# [ACTIVITY]
Your answer should be the full data, transcribed exactly, with no pictures in it.
THE DATA Start Marker
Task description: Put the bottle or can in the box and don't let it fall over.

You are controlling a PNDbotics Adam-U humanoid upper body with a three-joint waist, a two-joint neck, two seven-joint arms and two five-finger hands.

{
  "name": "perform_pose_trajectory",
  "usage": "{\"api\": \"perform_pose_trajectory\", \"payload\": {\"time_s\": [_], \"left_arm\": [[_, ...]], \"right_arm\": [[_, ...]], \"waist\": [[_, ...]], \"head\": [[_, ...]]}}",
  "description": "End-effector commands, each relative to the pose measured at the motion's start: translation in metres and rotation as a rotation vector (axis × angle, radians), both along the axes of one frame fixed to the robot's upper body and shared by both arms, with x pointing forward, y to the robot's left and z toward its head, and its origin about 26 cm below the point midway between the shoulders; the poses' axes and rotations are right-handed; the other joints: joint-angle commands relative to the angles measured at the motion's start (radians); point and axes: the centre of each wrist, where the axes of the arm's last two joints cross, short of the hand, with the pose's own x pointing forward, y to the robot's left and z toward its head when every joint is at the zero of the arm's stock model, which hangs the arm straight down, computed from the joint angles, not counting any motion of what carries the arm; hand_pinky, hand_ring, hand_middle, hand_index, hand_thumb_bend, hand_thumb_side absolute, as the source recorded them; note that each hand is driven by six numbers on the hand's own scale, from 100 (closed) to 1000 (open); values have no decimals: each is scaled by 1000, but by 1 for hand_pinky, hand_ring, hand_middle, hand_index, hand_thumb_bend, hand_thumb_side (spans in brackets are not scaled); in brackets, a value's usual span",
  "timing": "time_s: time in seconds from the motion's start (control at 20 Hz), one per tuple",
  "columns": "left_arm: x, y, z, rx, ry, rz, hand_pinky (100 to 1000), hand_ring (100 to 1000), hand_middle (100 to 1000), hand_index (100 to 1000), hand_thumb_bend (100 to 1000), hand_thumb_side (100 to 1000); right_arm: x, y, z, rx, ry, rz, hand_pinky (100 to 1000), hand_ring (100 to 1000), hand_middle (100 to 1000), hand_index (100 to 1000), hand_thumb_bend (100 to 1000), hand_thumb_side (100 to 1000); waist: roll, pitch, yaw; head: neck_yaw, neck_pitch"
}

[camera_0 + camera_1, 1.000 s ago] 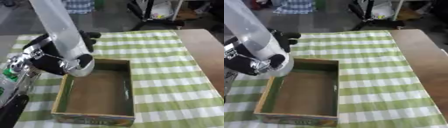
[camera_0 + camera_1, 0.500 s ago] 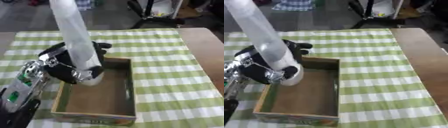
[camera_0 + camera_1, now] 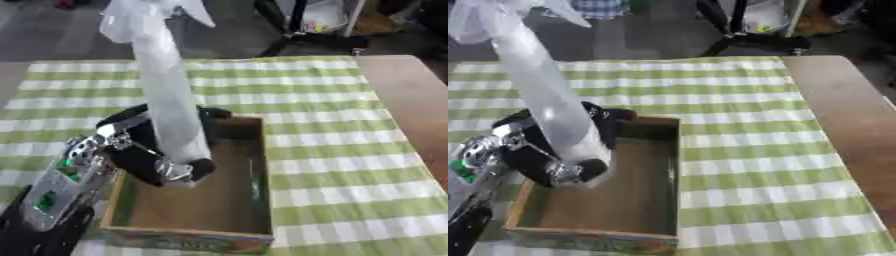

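Left arm, sleeved in clear plastic wrap, enters from the upper left and runs down to the left hand, which sits at the box's left wall, over the near-left part of the interior. The hand is black with silver parts; its fingers are hidden behind the wrapped forearm and blurred, so I cannot tell whether they are curled or straight, or whether they hold anything.

Box: open-topped brown cardboard tray, long axis running away from the camera, resting on the desk. Its floor shows bare brown where visible. The near outer wall carries a yellow-green printed band; the lettering is too blurred to read.

Bottle or can: silvery cylinder with a green mark on its side, tilted, lying along the lower-left of the left eye view, outside the box and just beside its left wall. In the right eye view only a silver end and a green spot show at the left edge. Label text cannot be read. Whether the hand touches it cannot be told; a dark shape lies below it at the lower-left corner.

Green-and-white checked cloth covers most of the desk; bare brown wood shows along the right side.

Right hand: in neither view.
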Motion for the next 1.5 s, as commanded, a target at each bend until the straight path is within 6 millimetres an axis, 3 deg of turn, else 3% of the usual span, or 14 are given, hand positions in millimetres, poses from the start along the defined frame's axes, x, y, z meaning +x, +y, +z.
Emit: {"api": "perform_pose_trajectory", "payload": {"time_s": [0.05, 0.25, 0.85, 1.5], "left_arm": [[-4, 6, 12, 18, -92, -13, 1000, 1000, 954, 961, 646, 301], [-1, 14, 8, 47, -157, 13, 1000, 1000, 975, 998, 666, 357], [2, 34, -4, 42, -183, 65, 1000, 1000, 956, 990, 643, 360], [-17, 102, -6, 27, -208, 269, 1000, 1000, 958, 987, 623, 360]], "right_arm": [[0, 0, 7, -28, -14, 4, 917, 1000, 1000, 1000, 100, 637], [-1, 0, 7, -29, -12, 1, 917, 1000, 1000, 1000, 100, 636], [-5, -3, 7, -25, -10, -13, 915, 1000, 1000, 1000, 100, 636], [-9, -7, 6, -26, -17, -31, 914, 1000, 1000, 1000, 100, 633]], "waist": [[-3, -8, 2], [-3, -12, 6], [-2, -34, 21], [-1, -43, 35]], "head": [[-2, -12], [-1, -14], [2, -19], [-16, -29]]}}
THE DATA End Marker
# [ANSWER TO THE PROBLEM]
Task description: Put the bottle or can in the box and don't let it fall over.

You are controlling a PNDbotics Adam-U humanoid upper body with a three-joint waist, a two-joint neck, two seven-joint arms and two five-finger hands.

{
  "name": "perform_pose_trajectory",
  "usage": "{\"api\": \"perform_pose_trajectory\", \"payload\": {\"time_s\": [_], \"left_arm\": [[_, ...]], \"right_arm\": [[_, ...]], \"waist\": [[_, ...]], \"head\": [[_, ...]]}}",
  "description": "End-effector commands, each relative to the pose measured at the motion's start: translation in metres and rotation as a rotation vector (axis × angle, radians), both along the axes of one frame fixed to the robot's upper body and shared by both arms, with x pointing forward, y to the robot's left and z toward its head, and its origin about 26 cm below the point midway between the shoulders; the poses' axes and rotations are right-handed; the other joints: joint-angle commands relative to the angles measured at the motion's start (radians); point and axes: the centre of each wrist, where the axes of the arm's last two joints cross, short of the hand, with the pose's own x pointing forward, y to the robot's left and z toward its head when every joint is at the zero of the arm's stock model, which hangs the arm straight down, computed from the joint angles, not counting any motion of what carries the arm; hand_pinky, hand_ring, hand_middle, hand_index, hand_thumb_bend, hand_thumb_side absolute, as the source recorded them; note that each hand is driven by six numbers on the hand's own scale, from 100 (closed) to 1000 (open); values have no decimals: each is scaled by 1000, but by 1 for hand_pinky, hand_ring, hand_middle, hand_index, hand_thumb_bend, hand_thumb_side (spans in brackets are not scaled); in brackets, a value's usual span",
  "timing": "time_s: time in seconds from the motion's start (control at 20 Hz), one per tuple",
  "columns": "left_arm: x, y, z, rx, ry, rz, hand_pinky (100 to 1000), hand_ring (100 to 1000), hand_middle (100 to 1000), hand_index (100 to 1000), hand_thumb_bend (100 to 1000), hand_thumb_side (100 to 1000); right_arm: x, y, z, rx, ry, rz, hand_pinky (100 to 1000), hand_ring (100 to 1000), hand_middle (100 to 1000), hand_index (100 to 1000), hand_thumb_bend (100 to 1000), hand_thumb_side (100 to 1000); waist: roll, pitch, yaw; head: neck_yaw, neck_pitch"
}

[camera_0 + camera_1, 1.000 s ago] 
[camera_0 + camera_1, 0.500 s ago] 
[camera_0 + camera_1, now] 

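Left arm, sleeved in clear plastic wrap, enters from the upper left and runs down to the left hand, which sits at the box's left wall, over the near-left part of the interior. The hand is black with silver parts; its fingers are hidden behind the wrapped forearm and blurred, so I cannot tell whether they are curled or straight, or whether they hold anything.

Box: open-topped brown cardboard tray, long axis running away from the camera, resting on the desk. Its floor shows bare brown where visible. The near outer wall carries a yellow-green printed band; the lettering is too blurred to read.

Bottle or can: silvery cylinder with a green mark on its side, tilted, lying along the lower-left of the left eye view, outside the box and just beside its left wall. In the right eye view only a silver end and a green spot show at the left edge. Label text cannot be read. Whether the hand touches it cannot be told; a dark shape lies below it at the lower-left corner.

Green-and-white checked cloth covers most of the desk; bare brown wood shows along the right side.

Right hand: in neither view.
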Motion for the next 1.5 s, as commanded, a target at each bend until the straight path is within 6 millimetres an axis, 3 deg of turn, else 3% of the usual span, or 14 are given, hand positions in millimetres, poses from the start along the defined frame's axes, x, y, z meaning +x, +y, +z.
Emit: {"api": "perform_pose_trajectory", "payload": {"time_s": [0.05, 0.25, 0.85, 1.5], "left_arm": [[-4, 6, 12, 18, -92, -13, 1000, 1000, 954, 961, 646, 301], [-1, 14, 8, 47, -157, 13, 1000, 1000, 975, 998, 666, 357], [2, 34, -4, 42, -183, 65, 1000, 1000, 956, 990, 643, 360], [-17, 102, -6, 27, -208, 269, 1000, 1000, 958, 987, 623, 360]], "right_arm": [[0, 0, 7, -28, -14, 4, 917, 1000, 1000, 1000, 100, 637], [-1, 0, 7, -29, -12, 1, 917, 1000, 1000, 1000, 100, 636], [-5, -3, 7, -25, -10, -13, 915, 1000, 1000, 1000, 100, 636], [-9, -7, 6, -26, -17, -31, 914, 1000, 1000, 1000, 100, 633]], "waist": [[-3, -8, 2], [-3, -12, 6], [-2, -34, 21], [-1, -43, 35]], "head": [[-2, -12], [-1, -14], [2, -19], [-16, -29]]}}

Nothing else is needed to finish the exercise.